— PROBLEM —
In the material below, find every line containing "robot" and copy that line.

■ ■ ■ ■

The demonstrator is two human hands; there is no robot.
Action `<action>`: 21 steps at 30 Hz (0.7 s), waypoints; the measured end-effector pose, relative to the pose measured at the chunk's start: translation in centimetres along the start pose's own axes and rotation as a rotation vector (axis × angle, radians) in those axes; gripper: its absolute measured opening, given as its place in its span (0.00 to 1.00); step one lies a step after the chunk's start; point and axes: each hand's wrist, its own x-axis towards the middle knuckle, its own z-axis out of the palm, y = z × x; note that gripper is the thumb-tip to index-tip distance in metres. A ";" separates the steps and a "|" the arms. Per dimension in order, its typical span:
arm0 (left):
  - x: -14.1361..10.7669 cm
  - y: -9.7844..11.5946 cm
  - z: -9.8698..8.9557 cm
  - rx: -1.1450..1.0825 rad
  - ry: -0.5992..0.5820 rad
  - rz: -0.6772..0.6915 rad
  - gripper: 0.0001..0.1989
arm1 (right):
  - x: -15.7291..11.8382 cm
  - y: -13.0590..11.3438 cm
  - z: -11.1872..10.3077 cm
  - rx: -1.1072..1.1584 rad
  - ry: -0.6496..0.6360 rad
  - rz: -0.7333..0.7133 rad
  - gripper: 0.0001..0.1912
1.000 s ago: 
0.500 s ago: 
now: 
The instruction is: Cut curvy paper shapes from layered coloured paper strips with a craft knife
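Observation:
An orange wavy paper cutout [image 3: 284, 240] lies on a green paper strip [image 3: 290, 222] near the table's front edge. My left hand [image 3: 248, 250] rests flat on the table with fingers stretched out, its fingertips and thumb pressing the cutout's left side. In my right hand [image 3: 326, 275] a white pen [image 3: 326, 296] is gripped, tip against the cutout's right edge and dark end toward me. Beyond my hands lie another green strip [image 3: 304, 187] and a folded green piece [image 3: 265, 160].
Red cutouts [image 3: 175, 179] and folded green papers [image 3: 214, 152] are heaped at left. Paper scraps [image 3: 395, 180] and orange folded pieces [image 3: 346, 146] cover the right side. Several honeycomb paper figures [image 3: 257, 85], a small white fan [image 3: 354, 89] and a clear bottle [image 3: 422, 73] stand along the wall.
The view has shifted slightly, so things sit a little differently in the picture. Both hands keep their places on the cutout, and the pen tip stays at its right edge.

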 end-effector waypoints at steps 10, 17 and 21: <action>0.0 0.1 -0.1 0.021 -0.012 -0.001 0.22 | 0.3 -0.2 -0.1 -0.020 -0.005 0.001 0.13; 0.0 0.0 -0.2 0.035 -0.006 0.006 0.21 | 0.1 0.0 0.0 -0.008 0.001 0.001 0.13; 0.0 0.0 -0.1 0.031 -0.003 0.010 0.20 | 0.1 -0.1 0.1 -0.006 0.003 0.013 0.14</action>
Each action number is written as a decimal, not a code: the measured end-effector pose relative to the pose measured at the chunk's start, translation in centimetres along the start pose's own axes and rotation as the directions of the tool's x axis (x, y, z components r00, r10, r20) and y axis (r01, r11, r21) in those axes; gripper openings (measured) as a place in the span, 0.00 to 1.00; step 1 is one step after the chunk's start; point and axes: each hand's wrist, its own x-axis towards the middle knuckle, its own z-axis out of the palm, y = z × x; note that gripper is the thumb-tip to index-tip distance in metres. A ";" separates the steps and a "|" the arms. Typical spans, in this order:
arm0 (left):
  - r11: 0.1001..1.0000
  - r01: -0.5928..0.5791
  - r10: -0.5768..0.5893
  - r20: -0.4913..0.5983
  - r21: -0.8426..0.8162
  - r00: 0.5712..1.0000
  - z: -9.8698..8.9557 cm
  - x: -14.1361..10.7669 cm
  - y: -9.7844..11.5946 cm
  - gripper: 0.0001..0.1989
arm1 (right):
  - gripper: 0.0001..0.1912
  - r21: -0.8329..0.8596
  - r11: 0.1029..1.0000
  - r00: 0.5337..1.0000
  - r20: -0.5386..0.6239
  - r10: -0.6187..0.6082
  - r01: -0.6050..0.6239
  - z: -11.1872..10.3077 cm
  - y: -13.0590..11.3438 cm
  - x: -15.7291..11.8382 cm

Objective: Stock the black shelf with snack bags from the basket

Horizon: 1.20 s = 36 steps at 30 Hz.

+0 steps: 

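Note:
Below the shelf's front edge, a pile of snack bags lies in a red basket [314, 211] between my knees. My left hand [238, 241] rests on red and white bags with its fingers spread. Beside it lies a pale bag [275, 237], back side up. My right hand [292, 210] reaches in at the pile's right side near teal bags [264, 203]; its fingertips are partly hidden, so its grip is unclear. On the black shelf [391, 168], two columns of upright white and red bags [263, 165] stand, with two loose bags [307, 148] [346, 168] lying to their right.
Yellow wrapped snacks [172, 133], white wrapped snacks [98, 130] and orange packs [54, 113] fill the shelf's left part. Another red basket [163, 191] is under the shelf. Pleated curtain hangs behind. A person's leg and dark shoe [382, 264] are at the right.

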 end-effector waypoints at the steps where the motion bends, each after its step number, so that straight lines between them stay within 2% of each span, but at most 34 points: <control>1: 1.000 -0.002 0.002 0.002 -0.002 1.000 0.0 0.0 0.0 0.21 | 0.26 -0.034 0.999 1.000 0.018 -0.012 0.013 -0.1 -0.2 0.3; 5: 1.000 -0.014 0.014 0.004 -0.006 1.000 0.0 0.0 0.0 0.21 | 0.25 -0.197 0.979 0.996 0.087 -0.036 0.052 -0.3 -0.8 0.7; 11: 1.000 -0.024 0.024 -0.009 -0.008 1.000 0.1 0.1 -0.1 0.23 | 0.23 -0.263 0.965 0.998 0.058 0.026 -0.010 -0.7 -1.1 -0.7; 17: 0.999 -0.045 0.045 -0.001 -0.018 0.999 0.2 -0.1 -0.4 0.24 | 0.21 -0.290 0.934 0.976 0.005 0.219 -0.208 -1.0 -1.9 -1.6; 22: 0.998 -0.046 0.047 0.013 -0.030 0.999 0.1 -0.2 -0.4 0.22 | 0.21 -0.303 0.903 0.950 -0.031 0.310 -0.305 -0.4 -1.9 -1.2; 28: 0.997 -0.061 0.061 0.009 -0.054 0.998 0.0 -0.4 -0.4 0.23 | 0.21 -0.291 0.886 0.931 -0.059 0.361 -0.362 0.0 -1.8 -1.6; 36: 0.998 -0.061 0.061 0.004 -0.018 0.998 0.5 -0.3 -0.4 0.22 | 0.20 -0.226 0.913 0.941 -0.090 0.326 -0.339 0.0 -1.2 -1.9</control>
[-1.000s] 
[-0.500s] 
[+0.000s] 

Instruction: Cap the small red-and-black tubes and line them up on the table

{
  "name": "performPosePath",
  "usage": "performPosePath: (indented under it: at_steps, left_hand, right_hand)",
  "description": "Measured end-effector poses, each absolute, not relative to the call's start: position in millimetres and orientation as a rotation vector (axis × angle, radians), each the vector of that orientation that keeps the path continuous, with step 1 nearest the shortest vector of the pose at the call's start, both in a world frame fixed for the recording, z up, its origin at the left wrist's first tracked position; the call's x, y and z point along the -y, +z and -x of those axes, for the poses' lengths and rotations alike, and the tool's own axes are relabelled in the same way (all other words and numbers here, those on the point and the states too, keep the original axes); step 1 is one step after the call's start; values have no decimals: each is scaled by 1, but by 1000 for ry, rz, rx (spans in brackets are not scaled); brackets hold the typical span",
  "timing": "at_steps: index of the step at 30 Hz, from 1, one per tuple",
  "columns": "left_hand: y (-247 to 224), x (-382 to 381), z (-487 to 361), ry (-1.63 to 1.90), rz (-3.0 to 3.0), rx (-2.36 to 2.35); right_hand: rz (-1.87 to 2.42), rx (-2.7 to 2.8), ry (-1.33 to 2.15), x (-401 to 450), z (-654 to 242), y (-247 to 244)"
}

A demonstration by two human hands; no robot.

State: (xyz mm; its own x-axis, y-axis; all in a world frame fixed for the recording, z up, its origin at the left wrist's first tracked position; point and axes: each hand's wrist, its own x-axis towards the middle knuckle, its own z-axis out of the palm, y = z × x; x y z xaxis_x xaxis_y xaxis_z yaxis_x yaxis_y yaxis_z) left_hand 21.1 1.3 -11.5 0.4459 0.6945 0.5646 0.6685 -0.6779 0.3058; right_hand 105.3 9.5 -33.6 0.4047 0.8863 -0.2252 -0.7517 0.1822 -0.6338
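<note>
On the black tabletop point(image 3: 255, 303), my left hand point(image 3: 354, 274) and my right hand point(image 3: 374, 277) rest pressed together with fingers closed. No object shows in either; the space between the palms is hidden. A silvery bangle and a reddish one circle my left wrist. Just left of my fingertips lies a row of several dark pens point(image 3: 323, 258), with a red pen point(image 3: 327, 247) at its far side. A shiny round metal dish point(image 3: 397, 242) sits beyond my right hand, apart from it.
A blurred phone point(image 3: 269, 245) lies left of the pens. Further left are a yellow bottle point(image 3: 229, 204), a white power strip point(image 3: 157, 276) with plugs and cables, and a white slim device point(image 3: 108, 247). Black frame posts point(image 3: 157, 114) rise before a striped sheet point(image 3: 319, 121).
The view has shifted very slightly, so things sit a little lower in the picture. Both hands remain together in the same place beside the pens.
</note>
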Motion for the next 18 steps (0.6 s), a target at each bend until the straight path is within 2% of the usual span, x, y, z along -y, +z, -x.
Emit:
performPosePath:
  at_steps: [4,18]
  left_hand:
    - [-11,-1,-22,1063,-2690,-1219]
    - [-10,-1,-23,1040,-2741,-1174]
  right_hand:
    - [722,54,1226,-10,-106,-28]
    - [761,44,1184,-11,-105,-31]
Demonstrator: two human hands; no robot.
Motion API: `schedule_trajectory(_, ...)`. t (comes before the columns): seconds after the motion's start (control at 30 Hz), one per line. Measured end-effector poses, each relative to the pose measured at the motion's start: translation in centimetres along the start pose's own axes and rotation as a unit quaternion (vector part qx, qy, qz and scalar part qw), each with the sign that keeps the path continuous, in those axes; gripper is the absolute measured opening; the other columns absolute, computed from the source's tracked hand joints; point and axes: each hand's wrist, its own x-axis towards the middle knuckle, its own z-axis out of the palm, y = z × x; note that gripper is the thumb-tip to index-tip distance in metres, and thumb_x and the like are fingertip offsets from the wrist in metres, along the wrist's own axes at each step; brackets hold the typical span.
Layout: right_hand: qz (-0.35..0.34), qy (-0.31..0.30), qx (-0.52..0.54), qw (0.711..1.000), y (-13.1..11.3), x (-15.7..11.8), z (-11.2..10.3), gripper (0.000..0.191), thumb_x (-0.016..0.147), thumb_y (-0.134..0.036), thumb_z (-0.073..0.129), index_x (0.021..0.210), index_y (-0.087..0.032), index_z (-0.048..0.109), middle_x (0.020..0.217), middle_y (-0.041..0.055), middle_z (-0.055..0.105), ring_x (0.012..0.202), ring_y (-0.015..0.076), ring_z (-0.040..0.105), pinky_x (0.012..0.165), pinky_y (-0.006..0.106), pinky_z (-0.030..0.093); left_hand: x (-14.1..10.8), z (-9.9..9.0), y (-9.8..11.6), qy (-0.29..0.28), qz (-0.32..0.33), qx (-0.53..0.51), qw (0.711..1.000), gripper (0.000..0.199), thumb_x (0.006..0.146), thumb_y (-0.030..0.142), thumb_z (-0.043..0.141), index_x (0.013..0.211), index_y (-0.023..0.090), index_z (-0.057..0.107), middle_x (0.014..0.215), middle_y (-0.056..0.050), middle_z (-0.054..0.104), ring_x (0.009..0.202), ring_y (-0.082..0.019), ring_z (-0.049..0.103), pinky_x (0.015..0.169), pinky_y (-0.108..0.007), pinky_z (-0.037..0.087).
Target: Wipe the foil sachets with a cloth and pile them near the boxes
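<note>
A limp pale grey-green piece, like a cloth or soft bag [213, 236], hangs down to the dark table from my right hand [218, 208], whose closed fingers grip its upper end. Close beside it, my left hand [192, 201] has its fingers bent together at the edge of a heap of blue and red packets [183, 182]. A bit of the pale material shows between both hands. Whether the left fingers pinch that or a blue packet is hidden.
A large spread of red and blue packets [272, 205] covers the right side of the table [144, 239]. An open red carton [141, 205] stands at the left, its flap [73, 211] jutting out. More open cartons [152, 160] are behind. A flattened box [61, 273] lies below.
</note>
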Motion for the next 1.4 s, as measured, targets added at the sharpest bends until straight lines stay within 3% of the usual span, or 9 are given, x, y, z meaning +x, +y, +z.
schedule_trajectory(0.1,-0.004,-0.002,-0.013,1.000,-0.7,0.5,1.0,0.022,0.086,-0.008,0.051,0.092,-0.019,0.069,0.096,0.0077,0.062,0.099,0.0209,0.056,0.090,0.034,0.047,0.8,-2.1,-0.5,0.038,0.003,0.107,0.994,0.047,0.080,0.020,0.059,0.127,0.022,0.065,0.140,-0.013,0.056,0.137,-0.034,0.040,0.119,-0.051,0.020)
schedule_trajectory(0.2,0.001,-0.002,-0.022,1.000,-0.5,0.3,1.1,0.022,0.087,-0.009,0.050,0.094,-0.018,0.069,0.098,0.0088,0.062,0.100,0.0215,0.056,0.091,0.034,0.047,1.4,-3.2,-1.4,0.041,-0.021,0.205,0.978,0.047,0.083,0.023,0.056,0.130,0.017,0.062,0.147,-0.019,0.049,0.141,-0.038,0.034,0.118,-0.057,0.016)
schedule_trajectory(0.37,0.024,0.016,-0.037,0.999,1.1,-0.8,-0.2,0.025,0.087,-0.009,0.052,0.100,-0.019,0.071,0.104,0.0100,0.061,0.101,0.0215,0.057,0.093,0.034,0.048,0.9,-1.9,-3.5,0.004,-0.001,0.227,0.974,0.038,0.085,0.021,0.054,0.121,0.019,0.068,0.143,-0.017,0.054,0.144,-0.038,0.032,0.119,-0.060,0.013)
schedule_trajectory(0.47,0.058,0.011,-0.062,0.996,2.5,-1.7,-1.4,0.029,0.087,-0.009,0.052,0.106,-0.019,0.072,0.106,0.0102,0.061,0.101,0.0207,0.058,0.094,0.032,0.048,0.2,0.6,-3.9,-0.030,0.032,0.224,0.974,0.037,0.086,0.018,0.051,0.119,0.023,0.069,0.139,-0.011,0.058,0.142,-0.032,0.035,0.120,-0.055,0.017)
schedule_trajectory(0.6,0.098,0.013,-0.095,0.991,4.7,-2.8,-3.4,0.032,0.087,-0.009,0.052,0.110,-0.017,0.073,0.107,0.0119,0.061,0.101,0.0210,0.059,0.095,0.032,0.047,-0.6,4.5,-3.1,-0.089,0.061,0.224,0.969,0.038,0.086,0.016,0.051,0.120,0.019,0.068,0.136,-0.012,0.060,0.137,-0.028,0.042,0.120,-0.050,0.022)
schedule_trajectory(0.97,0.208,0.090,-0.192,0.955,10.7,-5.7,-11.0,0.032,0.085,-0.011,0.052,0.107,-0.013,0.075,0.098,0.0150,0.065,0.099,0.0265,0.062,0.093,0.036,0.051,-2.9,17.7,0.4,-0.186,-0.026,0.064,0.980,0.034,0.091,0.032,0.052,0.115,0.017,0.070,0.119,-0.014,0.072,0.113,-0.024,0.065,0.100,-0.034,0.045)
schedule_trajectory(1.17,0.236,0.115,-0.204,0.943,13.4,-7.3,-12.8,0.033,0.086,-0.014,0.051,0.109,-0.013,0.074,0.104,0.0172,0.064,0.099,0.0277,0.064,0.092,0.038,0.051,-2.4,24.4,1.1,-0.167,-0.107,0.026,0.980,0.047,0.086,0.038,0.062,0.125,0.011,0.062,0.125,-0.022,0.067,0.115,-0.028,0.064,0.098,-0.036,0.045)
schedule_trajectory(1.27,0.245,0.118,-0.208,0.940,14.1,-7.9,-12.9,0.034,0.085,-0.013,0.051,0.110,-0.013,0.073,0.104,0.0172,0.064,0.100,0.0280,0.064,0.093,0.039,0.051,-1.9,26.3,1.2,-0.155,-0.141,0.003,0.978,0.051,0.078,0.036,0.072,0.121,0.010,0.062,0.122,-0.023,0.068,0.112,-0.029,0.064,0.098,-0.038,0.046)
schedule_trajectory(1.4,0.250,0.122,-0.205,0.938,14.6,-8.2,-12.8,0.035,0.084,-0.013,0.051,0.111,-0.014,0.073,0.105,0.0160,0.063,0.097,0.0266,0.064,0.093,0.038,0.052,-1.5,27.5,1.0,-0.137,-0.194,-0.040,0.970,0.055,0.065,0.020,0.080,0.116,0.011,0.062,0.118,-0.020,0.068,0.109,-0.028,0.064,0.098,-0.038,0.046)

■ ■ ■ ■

— RESULT —
The demonstrator is two human hands; there is no robot.
A demonstration by two human hands; no robot.
Demonstrator: two human hands; no robot.

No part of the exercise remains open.